:: WHAT THE TASK REQUIRES ::
Could you give back exactly the lines below from the one with "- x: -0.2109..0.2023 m" through the one with "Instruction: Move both", without a single picture?
• • • •
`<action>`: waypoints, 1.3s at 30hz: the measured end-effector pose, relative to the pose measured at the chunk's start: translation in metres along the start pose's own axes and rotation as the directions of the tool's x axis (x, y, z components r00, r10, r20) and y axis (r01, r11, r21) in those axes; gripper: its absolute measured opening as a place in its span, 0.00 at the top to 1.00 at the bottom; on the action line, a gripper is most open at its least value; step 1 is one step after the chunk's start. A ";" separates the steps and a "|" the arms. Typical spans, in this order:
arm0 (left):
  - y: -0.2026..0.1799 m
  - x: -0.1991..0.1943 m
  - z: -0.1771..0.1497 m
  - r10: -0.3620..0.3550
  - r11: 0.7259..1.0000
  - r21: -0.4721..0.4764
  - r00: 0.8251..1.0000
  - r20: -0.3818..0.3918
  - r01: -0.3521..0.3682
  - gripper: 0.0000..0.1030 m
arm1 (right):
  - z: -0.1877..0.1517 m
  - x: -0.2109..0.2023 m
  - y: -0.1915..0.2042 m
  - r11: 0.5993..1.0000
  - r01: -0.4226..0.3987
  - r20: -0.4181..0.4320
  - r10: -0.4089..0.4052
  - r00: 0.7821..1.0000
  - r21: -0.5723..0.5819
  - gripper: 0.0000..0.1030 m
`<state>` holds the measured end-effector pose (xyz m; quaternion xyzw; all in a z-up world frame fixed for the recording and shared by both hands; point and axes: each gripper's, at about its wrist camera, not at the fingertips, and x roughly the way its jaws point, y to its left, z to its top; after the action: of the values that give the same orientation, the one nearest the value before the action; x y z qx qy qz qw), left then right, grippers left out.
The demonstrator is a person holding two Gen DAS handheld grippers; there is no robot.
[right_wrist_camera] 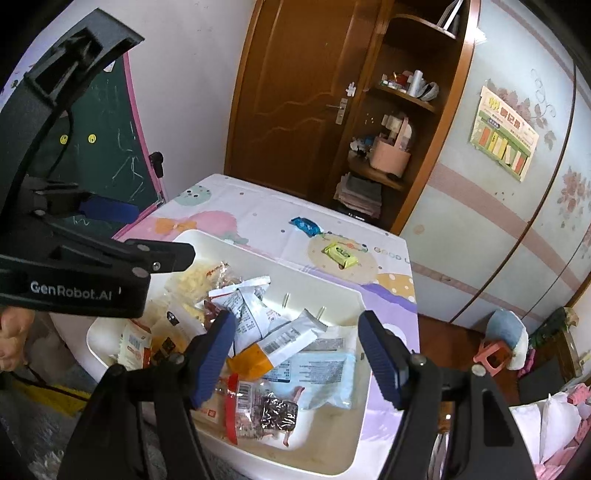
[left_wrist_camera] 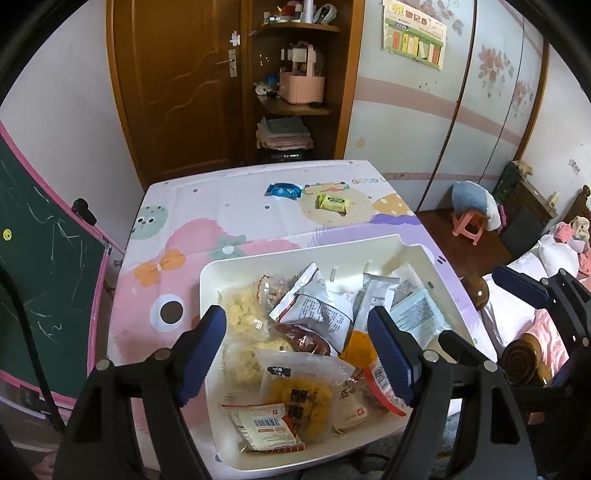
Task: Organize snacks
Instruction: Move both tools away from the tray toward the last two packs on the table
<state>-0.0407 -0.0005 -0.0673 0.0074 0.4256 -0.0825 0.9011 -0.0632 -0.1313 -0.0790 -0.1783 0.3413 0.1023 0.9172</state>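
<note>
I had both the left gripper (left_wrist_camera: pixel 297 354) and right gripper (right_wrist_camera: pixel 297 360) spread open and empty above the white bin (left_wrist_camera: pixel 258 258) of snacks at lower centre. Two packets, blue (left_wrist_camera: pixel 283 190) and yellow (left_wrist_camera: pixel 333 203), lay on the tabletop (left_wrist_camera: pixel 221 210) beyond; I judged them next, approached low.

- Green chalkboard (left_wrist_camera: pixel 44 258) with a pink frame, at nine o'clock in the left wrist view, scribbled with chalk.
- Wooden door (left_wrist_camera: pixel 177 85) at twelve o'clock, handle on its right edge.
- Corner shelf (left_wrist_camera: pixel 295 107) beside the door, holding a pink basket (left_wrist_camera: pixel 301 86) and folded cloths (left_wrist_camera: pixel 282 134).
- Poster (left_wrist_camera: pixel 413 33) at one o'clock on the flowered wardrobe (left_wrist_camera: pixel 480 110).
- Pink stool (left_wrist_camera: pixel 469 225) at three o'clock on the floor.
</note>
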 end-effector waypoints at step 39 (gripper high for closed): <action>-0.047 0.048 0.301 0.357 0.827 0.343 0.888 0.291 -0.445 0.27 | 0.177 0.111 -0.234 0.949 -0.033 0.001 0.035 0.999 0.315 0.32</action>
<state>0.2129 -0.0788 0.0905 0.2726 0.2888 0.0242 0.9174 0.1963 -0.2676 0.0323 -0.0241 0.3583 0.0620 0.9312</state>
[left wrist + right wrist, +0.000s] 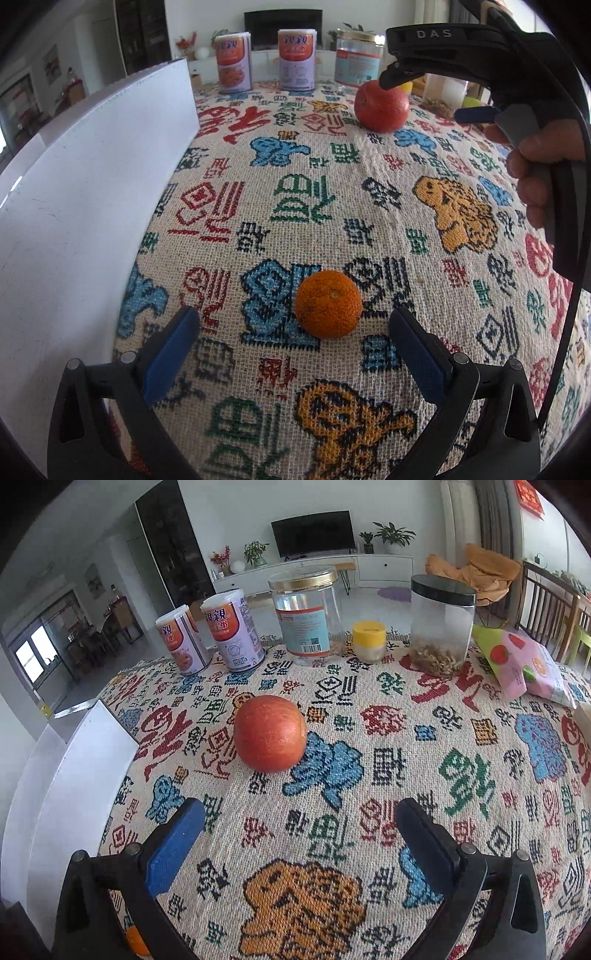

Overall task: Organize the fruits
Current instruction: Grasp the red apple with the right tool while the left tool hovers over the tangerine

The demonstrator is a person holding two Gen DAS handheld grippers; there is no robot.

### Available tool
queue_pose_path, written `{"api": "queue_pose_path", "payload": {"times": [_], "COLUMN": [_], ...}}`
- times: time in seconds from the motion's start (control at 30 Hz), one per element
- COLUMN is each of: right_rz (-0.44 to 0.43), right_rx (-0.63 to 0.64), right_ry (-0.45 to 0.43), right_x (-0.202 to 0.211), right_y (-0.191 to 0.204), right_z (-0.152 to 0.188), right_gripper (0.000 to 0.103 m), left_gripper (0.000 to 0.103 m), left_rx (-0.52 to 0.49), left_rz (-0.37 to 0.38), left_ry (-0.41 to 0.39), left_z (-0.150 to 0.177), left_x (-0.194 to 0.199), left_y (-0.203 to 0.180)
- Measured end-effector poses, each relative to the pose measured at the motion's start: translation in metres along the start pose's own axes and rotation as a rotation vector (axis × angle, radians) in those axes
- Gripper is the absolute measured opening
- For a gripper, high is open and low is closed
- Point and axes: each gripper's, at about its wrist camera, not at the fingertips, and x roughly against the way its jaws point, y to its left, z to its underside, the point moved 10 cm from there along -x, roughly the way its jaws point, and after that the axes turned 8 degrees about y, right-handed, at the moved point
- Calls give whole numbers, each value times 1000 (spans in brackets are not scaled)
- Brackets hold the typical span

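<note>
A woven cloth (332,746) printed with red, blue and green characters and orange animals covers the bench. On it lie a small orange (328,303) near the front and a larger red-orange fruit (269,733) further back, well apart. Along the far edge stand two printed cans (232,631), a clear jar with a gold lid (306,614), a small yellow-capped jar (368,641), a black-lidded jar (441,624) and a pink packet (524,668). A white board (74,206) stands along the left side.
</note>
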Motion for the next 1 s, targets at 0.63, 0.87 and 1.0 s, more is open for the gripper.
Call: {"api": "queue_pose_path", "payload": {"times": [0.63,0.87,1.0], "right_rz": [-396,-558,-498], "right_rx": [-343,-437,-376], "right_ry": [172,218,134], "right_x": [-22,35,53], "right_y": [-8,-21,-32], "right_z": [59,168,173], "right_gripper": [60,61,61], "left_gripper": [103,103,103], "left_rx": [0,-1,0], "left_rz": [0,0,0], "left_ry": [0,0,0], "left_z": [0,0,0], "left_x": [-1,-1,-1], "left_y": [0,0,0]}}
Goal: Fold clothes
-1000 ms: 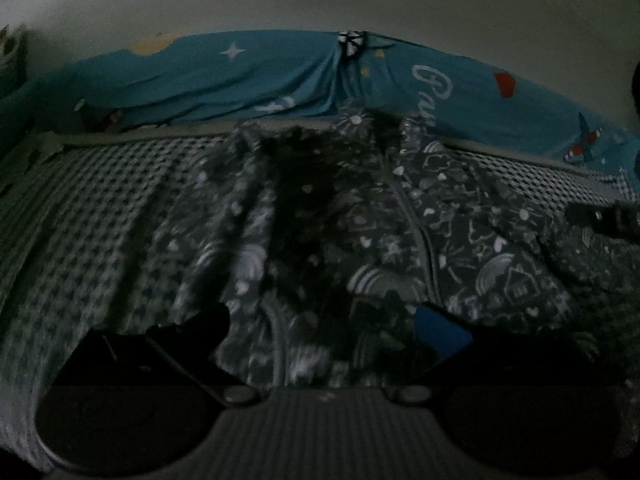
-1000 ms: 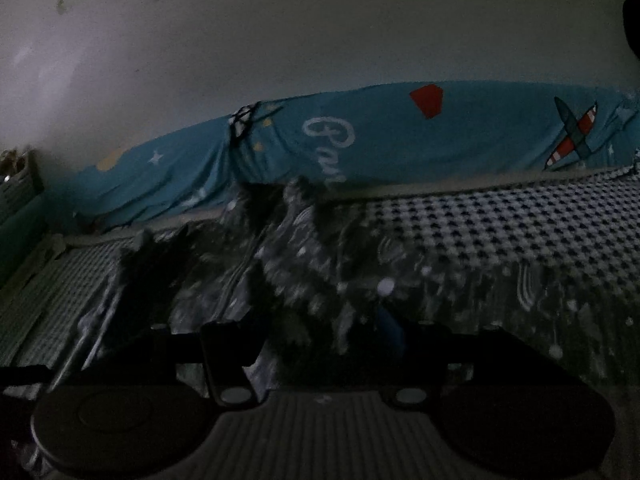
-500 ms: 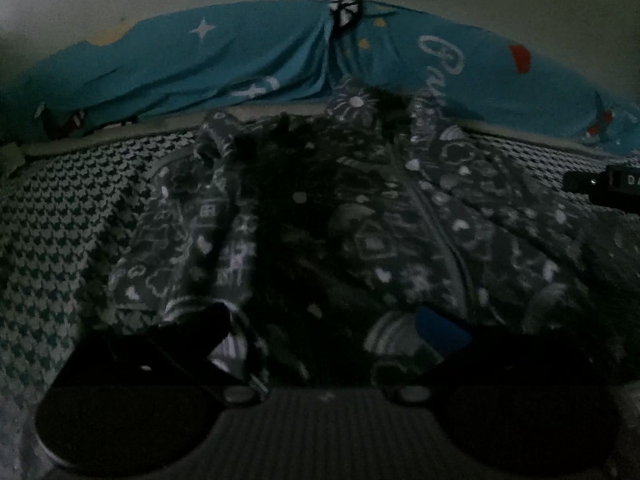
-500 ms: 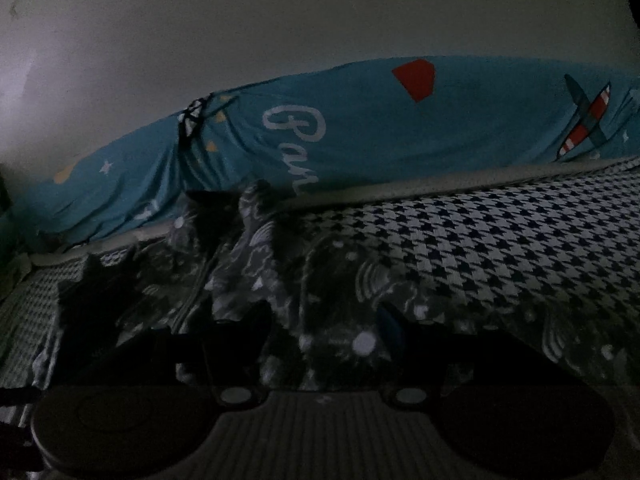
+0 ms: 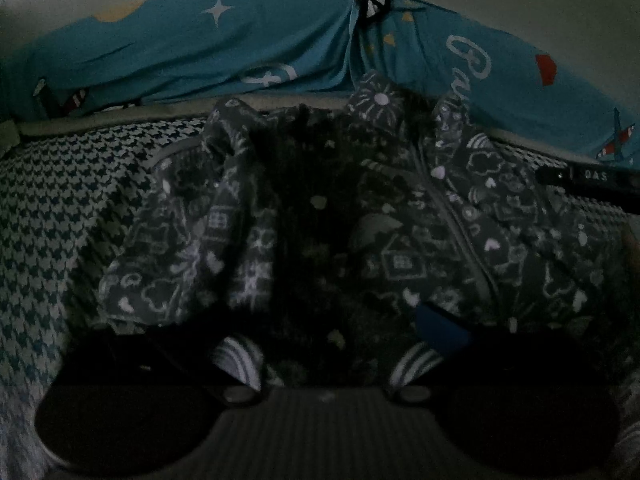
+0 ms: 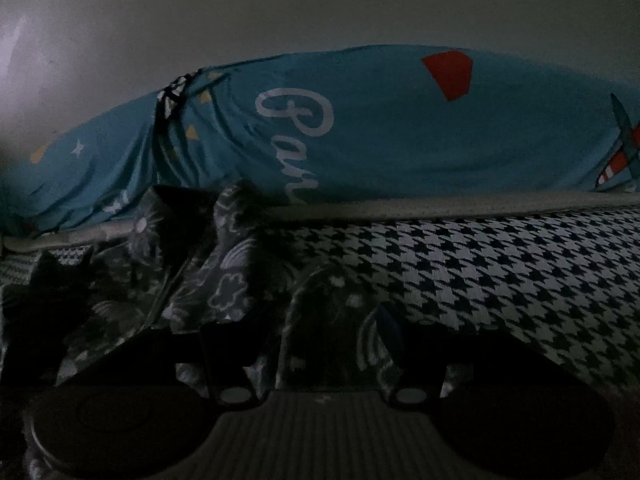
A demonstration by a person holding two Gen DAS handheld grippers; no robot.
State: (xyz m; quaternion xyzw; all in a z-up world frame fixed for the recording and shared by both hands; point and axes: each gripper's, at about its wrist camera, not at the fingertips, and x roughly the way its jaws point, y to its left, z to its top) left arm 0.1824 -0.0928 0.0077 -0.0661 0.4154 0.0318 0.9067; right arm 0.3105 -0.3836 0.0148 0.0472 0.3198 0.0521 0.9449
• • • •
:: ANSWER BOX ::
  - x: -0.2109..0.2023 m
  - y: -0.1915..0.2042 m
  - r11: 0.5993..1.0000
  - r01: -0.4226..0.3987
  - r20: -0.4181..0.4320
  - r10: -0.4089..0.4052
  - r00: 0.7821..1.0000
  - r21: -0.5723..0.5819
  - gripper: 0.0000..0.1030 m
`<state>` holds the measured end-effector pose (xyz m; quaternion xyzw; all in a z-up world frame fixed for the recording and shared by both hands; point and axes: each gripper's, at about its wrist camera, not at the fingertips, and x roughly the way its jaws point, y to its left, z to its top; after the action: of the values that give the same orientation, the one nearest the value before the action; x y z qx qy qz qw), left then right, grippers left out.
The demonstrator is a person holding two Gen DAS handheld grippers; there is no robot.
[right_wrist_camera] 
[left_wrist_camera] 
Task: Organize snacks
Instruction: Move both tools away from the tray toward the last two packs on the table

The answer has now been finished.